[Data below — start]

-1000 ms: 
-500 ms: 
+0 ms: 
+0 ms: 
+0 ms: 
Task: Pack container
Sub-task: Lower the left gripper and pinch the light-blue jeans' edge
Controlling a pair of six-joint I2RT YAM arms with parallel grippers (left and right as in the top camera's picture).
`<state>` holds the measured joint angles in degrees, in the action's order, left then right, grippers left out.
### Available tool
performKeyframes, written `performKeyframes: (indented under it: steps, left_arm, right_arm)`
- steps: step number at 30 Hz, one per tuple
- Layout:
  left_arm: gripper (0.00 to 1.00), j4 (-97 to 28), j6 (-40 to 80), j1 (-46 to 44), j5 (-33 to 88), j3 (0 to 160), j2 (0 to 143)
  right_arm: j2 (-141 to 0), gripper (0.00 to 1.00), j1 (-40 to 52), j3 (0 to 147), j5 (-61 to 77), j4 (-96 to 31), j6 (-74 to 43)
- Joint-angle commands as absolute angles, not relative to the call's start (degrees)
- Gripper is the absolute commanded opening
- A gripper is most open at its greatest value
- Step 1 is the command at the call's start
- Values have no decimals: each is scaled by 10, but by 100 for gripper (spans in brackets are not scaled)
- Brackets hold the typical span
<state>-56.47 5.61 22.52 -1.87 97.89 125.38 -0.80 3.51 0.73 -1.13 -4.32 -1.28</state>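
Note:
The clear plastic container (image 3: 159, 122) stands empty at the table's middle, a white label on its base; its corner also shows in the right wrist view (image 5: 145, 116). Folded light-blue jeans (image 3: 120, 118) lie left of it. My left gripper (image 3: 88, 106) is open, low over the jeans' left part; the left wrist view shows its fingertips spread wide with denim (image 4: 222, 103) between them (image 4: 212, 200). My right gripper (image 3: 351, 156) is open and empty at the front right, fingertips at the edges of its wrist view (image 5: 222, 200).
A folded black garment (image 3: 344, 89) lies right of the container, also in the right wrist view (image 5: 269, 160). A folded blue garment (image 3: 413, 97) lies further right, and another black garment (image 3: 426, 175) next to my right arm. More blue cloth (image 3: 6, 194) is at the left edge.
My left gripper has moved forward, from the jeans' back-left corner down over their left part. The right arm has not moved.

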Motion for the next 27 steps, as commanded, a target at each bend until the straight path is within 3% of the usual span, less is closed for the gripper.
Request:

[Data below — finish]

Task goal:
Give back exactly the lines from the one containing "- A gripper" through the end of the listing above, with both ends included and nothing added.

Expected answer:
- A gripper is most open at its greatest value
- Step 1 is the command at the call's start
- Values have no decimals: each is scaled by 10, but by 100 for gripper (spans in brackets are not scaled)
- Brackets hold the typical span
<state>-56.47 5.61 22.52 -1.87 97.89 125.38 -0.80 3.51 0.73 -1.13 -4.32 -1.28</state>
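Note:
The clear plastic container (image 3: 159, 122) stands empty at the table's middle, a white label on its base; its corner also shows in the right wrist view (image 5: 145, 116). Folded light-blue jeans (image 3: 120, 118) lie left of it. My left gripper (image 3: 88, 106) is open, low over the jeans' left part; the left wrist view shows its fingertips spread wide with denim (image 4: 222, 103) between them (image 4: 212, 200). My right gripper (image 3: 351, 156) is open and empty at the front right, fingertips at the edges of its wrist view (image 5: 222, 200).
A folded black garment (image 3: 344, 89) lies right of the container, also in the right wrist view (image 5: 269, 160). A folded blue garment (image 3: 413, 97) lies further right, and another black garment (image 3: 426, 175) next to my right arm. More blue cloth (image 3: 6, 194) is at the left edge.
My left gripper has moved forward, from the jeans' back-left corner down over their left part. The right arm has not moved.
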
Motion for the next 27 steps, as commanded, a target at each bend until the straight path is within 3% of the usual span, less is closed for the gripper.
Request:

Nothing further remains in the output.